Absolute Beginners

October 14, 2006

Absolute Beginners


When I were a lad millions of people rode bikes every day. There were only a million cars on the road, and the Mini hadn’t yet been invented. When it came it would bring affordable motoring within the reach of millions more. Ten years after the end of the Second World War the bicycle was still, for many people, their principal means of transport. They were primarily utility cyclists. This meant that there was a huge base of cyclists for whom it was only a single step from riding to work to going out on the recreational club-run. This got you into a club, and then there was a fair chance that sooner or later you’d get into some kind of competition.

The weekend and midweek rides offered a basic introduction to the mechanics of cycling. You had to be fairly fit, able to sit on a saddle for six hours or so in the day, and able to handle the limited range of gears then available.
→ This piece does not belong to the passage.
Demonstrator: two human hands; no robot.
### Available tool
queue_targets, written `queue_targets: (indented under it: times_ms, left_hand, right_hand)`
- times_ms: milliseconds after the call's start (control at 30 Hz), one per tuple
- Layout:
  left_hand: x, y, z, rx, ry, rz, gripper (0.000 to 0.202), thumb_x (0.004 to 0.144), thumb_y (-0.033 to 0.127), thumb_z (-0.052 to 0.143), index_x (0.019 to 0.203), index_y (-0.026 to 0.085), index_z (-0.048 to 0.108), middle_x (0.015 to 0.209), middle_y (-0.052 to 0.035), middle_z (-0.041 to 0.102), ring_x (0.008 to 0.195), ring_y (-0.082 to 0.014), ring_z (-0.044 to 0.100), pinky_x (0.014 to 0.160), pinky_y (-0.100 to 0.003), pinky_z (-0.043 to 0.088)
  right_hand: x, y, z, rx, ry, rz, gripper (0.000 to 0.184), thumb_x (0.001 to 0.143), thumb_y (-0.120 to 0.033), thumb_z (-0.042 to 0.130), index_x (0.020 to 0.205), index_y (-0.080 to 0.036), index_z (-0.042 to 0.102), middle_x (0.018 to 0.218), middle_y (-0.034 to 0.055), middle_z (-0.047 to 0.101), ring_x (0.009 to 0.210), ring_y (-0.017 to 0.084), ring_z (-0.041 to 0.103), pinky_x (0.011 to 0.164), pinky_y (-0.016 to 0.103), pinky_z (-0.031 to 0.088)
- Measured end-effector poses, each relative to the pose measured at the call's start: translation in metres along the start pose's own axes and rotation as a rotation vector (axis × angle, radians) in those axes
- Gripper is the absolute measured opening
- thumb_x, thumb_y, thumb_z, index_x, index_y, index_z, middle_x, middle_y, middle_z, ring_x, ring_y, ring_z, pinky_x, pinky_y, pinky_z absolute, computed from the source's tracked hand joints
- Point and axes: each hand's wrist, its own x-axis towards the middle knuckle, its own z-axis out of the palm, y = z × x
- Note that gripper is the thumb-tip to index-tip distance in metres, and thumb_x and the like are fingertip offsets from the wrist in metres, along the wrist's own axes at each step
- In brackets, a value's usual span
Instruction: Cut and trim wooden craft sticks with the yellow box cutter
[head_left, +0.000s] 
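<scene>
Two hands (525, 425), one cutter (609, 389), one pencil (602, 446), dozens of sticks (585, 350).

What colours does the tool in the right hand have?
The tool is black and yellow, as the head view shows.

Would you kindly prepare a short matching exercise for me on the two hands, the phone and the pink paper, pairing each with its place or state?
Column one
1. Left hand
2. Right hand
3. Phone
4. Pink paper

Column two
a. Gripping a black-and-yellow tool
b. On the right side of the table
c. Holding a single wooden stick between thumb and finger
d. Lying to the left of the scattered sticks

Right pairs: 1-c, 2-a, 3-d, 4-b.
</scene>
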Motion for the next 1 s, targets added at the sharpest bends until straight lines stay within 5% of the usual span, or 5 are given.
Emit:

Some club-runs were very strictly policed by the club captain – he would blow a whistle if you passed him. But many could develop into a free-for-all at any time – sprints for 30 signs and town boundaries, eyeballs-out efforts up big hills, a long line doing bit-and-bit over any stretch of rolling road.

When you came to enter and ride a race, therefore, you had some idea of what to expect. You were used to making an effort, used to riding close to other riders in a group, able to ride steadily for many miles, or to accelerate to twice your cruising speed in a few seconds.

I suspect that the route into cycle sport is rather different nowadays, and that relatively few new riders, of any age, serve this kind of basic apprenticeship. For a good many a mountain bike race may be their first competition. You can turn up for your first evening criterium at a special off-road circuit, or airfield, without having much idea what to expect.



It goes without saying that you need to be fairly fit. To get fit you have to train. The amount of training you need varies according to your natural ability and your age. If you’re 16, then you might manage on three or four one-hour rides a week for starters. If you’re forty, you’ll probably need two or three times as much. You’ll also need a certain amount of basic skill. You’ve got to get round bends quickly, accelerate and brake safely, climb a bit, change gear at the right moment, be comfortable riding in a group with other riders. Practice it all on your training rides. Let’s assume that you’ve got fit enough to ride a 30-minute, or 1-hour circuit race on a course of around a mile in length. Cyclists usually call these events ‘criteriums’: most of the language of cycle racing is French in origin.


The event

Prepare your bike thoroughly. Wash it and clean it. Polish it if necessary. Lubricate the chain and points like the brake pivots. Check the tyres for wear and cuts. If they’re damaged, replace them. Changing a tyre is painless; falling off isn’t. Check that the wheels are true and that there are no loose spokes. Make sure all the nuts and bolts are as tight as they need to be, but don’t overtighten them.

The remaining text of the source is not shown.